The setting: you can't collect more
Every learning method so far got to act. Behavior cloning (1.1) had a dataset, but PPO and SAC (2.1, 2.2) learned by stepping the env millions of times, and even the corrections chapter (4.2) closes the loop — you fly the policy, catch it failing, and record the fix. Now take that away. You have a fixed pile of logged data — some good demonstrations, some clumsy or failed attempts — and you cannot collect one more transition while you learn. No rollouts, no exploration, no on-policy correction. Just the log.
This is not a contrived constraint; it is the normal one. Robot data is expensive and sometimes dangerous to collect, and the data you already have — teleop sessions, logged corrections, a fleet's worth of mixed-quality trajectories — is the data you get. The question this chapter answers by measuring: given a fixed, mixed-quality log, what is the best policy you can squeeze out of it?
Why behavior cloning leaves reward on the table
BC has an answer: clone the data. Regress a network from observation to the action the log took, with plain MSE (1.1). But look at what MSE does to a mixed dataset. In a given state it minimizes squared error to every logged action at once, so it converges to their average. Average a clean expert action with a random flail and you get a watered-down action that is neither. BC's ceiling is therefore the dataset's average quality — and it has no way to do better, because it never looks at the reward.

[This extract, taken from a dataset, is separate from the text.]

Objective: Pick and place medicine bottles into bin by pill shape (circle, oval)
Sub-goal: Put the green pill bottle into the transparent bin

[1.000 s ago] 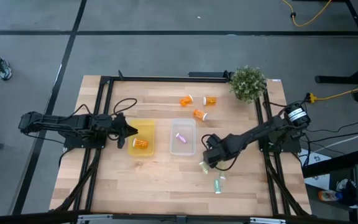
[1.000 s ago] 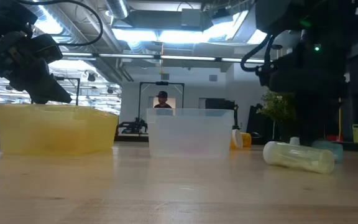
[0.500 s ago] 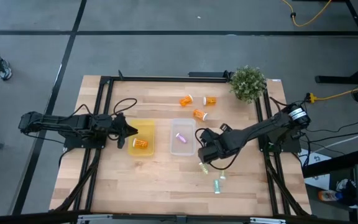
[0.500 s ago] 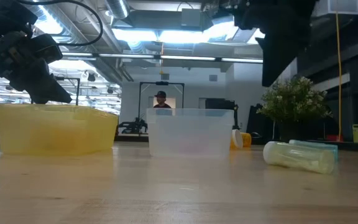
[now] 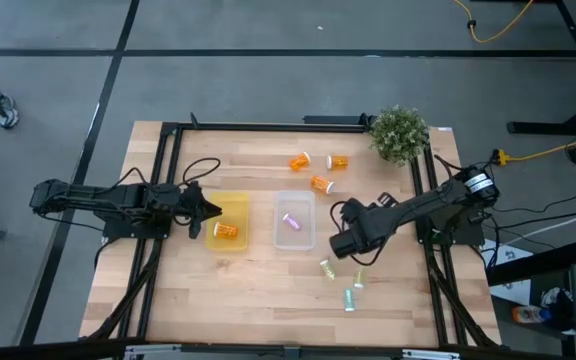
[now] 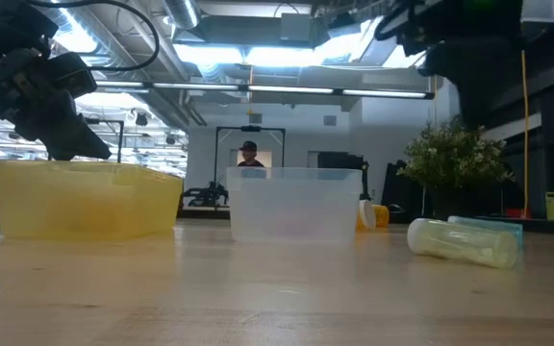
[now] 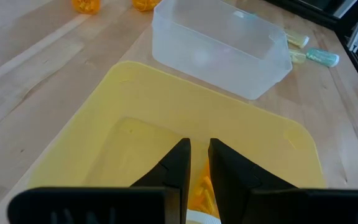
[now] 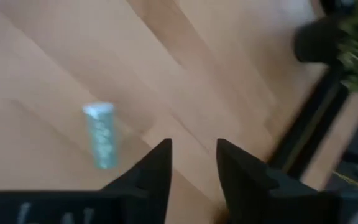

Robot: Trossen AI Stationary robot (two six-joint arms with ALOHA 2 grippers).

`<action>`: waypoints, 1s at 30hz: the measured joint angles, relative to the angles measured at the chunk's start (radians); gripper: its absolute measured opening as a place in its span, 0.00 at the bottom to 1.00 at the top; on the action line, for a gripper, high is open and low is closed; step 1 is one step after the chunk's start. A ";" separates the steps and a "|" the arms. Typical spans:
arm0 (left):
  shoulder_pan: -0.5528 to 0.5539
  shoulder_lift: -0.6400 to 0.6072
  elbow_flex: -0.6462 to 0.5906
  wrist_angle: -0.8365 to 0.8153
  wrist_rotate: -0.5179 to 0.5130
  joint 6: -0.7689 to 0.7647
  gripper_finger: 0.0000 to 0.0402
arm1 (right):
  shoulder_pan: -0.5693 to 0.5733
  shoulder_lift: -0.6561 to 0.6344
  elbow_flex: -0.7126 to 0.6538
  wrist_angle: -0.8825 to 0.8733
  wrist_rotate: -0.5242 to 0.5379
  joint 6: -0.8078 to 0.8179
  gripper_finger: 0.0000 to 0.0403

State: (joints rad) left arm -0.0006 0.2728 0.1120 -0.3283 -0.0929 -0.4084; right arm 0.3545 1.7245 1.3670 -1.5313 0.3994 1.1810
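Right gripper point(image 5: 342, 243) above bare wood just beside clear bin point(image 5: 294, 221), fingers point(image 8: 157, 171) parted by a narrow gap, nothing between them. Three pale green bottles lying on the table near it: one point(image 5: 327, 268) closest, one point(image 5: 360, 278) beside that, a third point(image 5: 349, 298) nearer the table's front edge. One pinkish-marked bottle point(image 5: 290, 220) inside clear bin. Three orange bottles point(image 5: 320, 184) lying loose farther back, near potted plant point(image 5: 399, 133). Left gripper point(image 7: 197, 163) over yellow bin point(image 5: 227, 222), fingers nearly together with a slim gap, empty; orange bottle point(image 5: 226, 231) lying inside that bin just under it. Person point(image 6: 249, 154) standing far off in the room behind
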 joint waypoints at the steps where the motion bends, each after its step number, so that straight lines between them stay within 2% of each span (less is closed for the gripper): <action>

It cannot tell a good action from a bad one; it only knows they were both in the log.
We build the dataset to make this bite. It is the canonical "expert + random"
mix: a --expert_frac slice is the scripted IK reacher from 2.2 (near-optimal),
and the rest is a uniform-random policy (flails, rarely reaches). Measured
behavior returns: expert ~-2.3, random ~-16.0 — genuinely mixed quality.
The random half is not only junk to average over; it also covers the
action space, which the offline learner will need.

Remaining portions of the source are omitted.